Again, this pattern can be automatically expanded by a classdynamic bootstrap, whose type arguments are the interface to be proxied.

Many even more interesting examples can arise (e.g., tuples) when a classdynamic bootstrap can generate value types.

Caching and identity

With nominal identification of classes, two classes are considered the same if they have the same name and same class loader; the mapping from (class loader, name) to class is cached so that subsequent references to the same class do not re-trigger classloading. Similarly, we need to do the same with structurally defined classes; a straightforward structural equality can be defined on structural class descriptors, and similar caching is needed.

Interaction with class loaders

When describing a dynamic class like { ForwardingProxy(I) }, there are two points of interaction with class loaders; with which class loader should the class I be loaded, and in which class loader should the resulting forwarding proxy be loaded?

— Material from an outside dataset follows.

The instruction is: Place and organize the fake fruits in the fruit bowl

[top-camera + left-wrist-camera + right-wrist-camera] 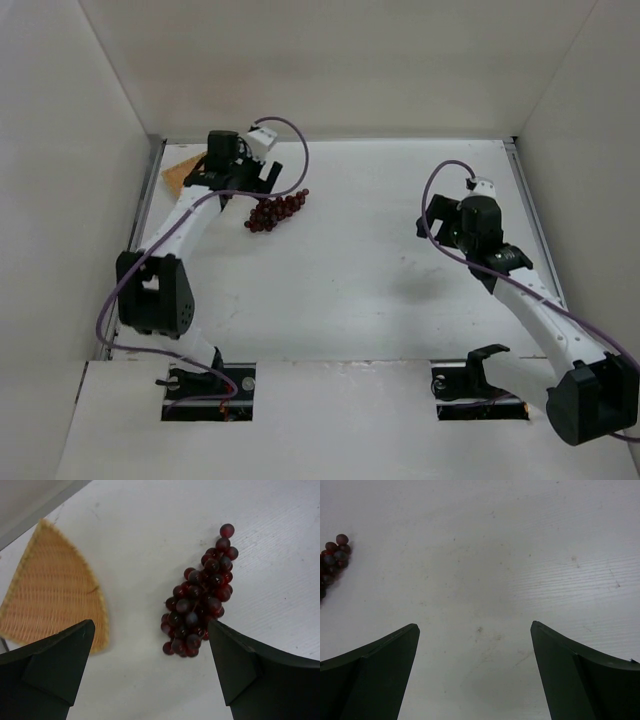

For a simple class description like { ForwardingProxy(I) }, there are three obvious choices: the class loader of the class initiating the request, the class loader for I, or the class loader for ForwardingProxy (subject to the constraint that, whatever class loader is chosen, I must be visible to that class loader). When more types are involved, such as { ForwardingProxy(I1, I2) }, the possibility exists that I1 and I2 do not come from the same loader.

Further, the "right" answer will likely depend on what the bootstrap does. For a bootstrap that generates a primitive specialization of a class, the right answer is probably "the same loader that loaded the generic class." However, this is almost certainly not the right answer for all cases (and raises significant security issues.) Significant additional analysis is needed in this area.